> _WHAT THE EXERCISE ASKS_:
In the listing below, count each line that contains "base". The reply is that count and nothing else.

> _THE DATA_:
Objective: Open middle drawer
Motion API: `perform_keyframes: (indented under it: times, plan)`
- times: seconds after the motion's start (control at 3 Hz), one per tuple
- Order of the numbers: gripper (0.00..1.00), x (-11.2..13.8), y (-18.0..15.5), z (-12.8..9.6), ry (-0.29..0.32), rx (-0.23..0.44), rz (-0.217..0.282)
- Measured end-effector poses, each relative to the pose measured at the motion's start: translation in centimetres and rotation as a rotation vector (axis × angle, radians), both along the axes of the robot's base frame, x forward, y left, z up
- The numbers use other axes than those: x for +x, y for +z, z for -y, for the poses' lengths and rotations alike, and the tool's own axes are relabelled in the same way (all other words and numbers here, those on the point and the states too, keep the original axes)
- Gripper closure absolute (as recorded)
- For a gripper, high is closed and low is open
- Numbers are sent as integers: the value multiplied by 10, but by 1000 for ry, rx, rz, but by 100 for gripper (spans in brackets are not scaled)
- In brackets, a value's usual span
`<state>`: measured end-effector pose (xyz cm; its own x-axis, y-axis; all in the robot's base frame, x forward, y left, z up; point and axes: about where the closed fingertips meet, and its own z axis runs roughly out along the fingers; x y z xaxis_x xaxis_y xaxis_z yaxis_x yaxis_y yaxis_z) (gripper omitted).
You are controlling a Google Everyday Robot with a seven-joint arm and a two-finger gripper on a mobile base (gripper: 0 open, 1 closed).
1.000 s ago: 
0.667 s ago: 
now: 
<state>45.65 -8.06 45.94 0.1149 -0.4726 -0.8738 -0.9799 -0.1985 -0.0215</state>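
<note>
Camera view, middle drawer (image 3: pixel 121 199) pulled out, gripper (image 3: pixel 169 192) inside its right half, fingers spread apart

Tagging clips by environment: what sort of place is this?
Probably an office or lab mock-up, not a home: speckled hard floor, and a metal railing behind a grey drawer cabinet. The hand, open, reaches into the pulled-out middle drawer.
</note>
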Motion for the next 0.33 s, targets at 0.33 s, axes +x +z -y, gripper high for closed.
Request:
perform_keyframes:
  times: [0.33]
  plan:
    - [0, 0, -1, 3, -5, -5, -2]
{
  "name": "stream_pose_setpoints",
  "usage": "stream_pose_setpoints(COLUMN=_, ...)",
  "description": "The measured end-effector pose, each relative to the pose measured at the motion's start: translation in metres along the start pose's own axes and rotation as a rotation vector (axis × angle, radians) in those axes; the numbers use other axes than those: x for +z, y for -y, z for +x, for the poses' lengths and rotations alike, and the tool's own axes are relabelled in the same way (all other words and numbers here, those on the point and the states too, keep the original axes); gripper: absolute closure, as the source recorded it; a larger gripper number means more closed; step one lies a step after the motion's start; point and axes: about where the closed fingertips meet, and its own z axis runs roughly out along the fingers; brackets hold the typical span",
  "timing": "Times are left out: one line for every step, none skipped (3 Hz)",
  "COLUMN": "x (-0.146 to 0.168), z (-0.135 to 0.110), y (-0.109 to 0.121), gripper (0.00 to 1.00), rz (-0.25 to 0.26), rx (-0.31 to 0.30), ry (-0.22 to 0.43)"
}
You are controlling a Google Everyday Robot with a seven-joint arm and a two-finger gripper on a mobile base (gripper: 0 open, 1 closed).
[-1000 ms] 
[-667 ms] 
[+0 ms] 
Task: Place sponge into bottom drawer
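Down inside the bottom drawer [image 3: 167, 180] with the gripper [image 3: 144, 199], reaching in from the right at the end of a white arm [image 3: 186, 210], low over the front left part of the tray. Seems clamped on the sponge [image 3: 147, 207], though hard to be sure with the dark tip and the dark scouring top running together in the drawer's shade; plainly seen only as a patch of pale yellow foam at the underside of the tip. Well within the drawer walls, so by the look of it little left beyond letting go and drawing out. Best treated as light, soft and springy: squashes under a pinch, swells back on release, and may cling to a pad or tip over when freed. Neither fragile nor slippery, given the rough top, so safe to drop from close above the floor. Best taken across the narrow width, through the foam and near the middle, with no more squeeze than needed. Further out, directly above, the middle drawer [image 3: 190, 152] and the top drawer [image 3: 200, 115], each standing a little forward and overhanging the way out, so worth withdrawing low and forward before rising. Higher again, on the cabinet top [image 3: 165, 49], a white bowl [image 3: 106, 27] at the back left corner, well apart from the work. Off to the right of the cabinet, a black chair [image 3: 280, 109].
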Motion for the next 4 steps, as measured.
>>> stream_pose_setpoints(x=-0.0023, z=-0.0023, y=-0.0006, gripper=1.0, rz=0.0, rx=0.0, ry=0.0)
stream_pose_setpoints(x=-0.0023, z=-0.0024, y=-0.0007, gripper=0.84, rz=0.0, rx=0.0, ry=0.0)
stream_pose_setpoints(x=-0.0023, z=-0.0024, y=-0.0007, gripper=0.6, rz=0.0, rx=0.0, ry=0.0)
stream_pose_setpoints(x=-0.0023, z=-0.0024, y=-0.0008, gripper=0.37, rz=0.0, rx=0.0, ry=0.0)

> _SOLVED PROBLEM_:
4